The province of Latina, south of the capital, has become the first part of Italy to be put under special measures since Italy began to ease its general lockdown back in May.
Lazio’s regional president Nicola Zingaretti signed a local ordinance ordering a 14-day lockdown for the province after numbers rose sharply again locally, health authorities announced on Thursday evening.
“Taking into account the 155% increase in cases recorded since October 4th, the President’s ordinance was signed today which, for two consecutive weeks, starting from the date of publication, orders the following further measures relating to the territory of the Province of Latina,” the Lazio regional Covid-19 crisis unit said in a statement.
The measures include:
- A midnight curfew for pubs, bars and restaurants at midnight
- No more than 4 people per table at restaurants
- A limit of 20 people at parties and religious ceremonies
- A ban on visitors at hospitals and care homes
- A recommendation for people to work remotely as much as possible.
While Italian media referred to the measures as a “mini lockdown”, there was no mention of a ban on travel to or from the province, or any requirement to fill out a form when leaving the house, as was the case during the height of Italy’s national shutdown.
The measures go into force from midnight.
Latina recorded 359 new cases on Thursday, while there were 144 in the city of Rome.
Italy recorded almost 4,500 new cases in total over the past 24 hours.
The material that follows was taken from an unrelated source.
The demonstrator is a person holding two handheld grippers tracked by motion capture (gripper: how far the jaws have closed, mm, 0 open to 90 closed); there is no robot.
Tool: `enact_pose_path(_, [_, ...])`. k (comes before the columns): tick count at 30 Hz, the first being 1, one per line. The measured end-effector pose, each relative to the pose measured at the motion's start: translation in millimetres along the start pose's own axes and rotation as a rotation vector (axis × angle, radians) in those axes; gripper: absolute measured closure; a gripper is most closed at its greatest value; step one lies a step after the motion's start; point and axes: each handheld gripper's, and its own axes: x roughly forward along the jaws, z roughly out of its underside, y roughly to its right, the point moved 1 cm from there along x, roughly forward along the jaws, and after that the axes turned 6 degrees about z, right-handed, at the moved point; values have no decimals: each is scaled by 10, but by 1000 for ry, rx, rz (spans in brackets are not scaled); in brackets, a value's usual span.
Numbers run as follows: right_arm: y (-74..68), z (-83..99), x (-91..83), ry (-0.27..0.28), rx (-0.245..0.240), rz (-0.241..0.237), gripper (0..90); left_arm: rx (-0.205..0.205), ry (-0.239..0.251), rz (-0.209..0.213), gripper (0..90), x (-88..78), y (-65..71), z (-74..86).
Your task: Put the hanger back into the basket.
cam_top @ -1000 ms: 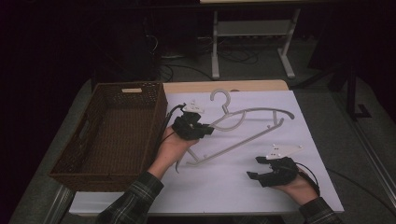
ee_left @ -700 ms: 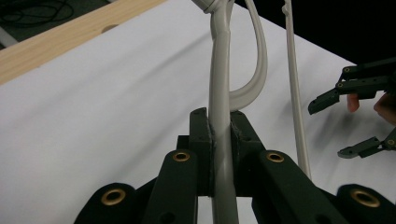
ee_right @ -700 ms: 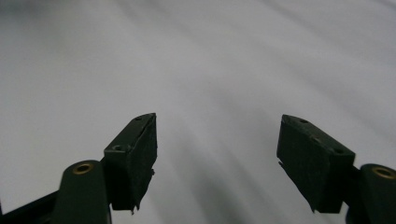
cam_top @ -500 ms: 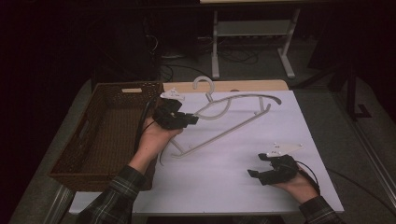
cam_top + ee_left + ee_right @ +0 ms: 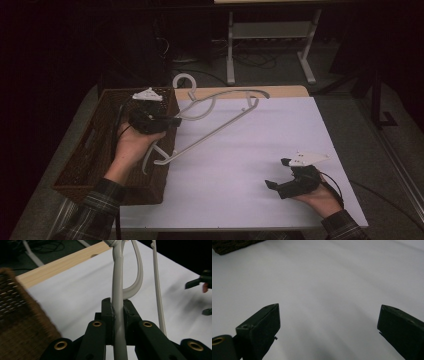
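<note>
Now the left claw is gripping the grey hanger, holding it aloft beside the wicker basket.
Right claw is hovering over the white table, jaws just spreading wide, nothing between them.

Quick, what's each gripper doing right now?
Left gripper: shut on the hanger.
Right gripper: open, nothing between the jaws, which have just been opening.

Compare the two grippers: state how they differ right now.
The left gripper is shut on the grey hanger; the right gripper holds nothing, its jaws having just been opening wide. The left is raised beside the wicker basket; the right sits low over the white tabletop. Both are black and hand-held.
</note>
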Motion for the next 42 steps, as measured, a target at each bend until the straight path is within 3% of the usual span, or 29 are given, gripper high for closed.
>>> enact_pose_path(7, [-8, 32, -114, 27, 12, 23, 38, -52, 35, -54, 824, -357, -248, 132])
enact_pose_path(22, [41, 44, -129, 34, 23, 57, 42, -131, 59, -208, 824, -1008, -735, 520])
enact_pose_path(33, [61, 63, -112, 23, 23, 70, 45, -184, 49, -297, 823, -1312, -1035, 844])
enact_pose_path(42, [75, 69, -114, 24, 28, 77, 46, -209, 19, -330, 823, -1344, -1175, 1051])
While italy’s prime minister said this week he does not “see a new national lockdown on the horizon”, local measures are widely expected to be enforced in various parts of Italy in the coming weeks in response to sharp spikes in cases in many regions.
Italian regional authorities can declare “red zones” or enforce local lockdowns under special powers granted due to the country’s state of emergency, which was extended on Wednesday and will now stay in place until January 21st, 2021 – a year since it was first introduced.
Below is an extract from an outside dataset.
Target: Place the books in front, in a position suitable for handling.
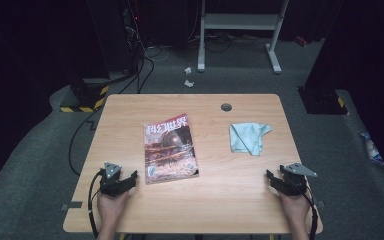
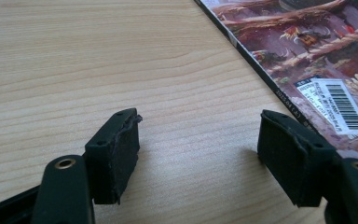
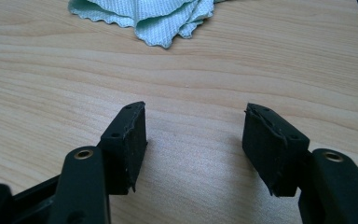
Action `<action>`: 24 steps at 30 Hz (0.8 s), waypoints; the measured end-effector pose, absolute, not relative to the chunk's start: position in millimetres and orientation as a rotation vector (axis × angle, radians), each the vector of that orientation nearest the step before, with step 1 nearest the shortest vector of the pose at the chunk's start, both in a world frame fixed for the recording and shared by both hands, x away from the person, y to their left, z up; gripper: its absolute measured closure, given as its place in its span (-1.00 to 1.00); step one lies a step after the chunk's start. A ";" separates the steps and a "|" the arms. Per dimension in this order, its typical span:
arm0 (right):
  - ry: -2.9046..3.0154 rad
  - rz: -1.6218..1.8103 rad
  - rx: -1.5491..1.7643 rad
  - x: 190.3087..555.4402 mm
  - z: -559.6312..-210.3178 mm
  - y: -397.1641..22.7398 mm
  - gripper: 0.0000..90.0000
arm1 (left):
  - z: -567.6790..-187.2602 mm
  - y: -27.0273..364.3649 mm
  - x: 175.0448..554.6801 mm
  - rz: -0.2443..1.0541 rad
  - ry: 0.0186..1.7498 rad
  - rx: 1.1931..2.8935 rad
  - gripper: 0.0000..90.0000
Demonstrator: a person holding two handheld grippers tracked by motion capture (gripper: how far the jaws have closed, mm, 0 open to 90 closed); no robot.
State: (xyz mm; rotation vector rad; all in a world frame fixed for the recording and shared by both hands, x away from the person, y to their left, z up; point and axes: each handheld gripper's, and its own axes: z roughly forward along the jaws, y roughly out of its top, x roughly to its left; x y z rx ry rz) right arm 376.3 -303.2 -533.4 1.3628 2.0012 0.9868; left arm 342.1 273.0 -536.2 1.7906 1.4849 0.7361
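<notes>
A magazine with a reddish cover lies flat near the middle of the wooden table. Its lower corner with a barcode label appears in the left gripper view as the magazine. A crumpled light-green cloth lies to the right of it, also seen as the cloth ahead of the right jaws. My left gripper rests low at the table's front left, open and empty, just left of the magazine's corner. My right gripper sits at the front right, open with bare wood between its jaws.
A round cable hole is set in the table's far edge. Beyond the table stand a white metal frame, dark equipment with cables and grey carpet. The table's edges lie close to both hands.
</notes>
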 end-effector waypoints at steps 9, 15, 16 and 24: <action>2.003 0.989 1.362 376.1 -533.3 -302.9 -0.12 | -535.0 271.0 341.0 0.730 1.470 1.813 -0.31; 2.004 0.992 1.361 375.9 -533.3 -302.8 -0.12 | -534.8 268.5 341.6 0.715 1.449 1.827 -0.33; 2.005 0.993 1.362 375.9 -533.3 -302.8 -0.12 | -534.8 267.9 341.2 0.717 1.441 1.829 -0.31; 2.005 0.991 1.351 375.6 -533.5 -302.3 -0.12 | -532.2 266.4 340.0 0.651 1.447 1.804 -0.26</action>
An update to existing emergency measures, which comes into force on Thursday, makes wearing a mask obligatory whenever you leave your home, at all times of the day and in all parts of the country.
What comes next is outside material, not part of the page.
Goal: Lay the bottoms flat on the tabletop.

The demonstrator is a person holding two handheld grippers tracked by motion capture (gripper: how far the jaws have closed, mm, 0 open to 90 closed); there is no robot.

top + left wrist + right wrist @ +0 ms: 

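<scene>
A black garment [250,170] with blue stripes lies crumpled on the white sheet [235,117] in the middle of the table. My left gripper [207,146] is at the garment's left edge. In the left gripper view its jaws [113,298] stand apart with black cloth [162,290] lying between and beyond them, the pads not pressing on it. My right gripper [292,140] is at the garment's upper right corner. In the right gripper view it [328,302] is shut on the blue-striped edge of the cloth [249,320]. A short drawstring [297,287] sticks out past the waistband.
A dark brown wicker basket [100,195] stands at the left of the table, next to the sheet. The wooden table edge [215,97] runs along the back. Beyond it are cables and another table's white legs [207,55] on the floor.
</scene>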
The government has also raised the fines for refusing to wear a mask to between €400 and €1,000, with police patrols deployed to check that people are complying. Until now the maximum penalty was €400, though some regions had introduced higher fines locally.
Italy’s government was also expected to sign off on a wider range of new rules on Wednesday under a new emergency decree, but that has now been postponed and current rules will stay in place until October 15th.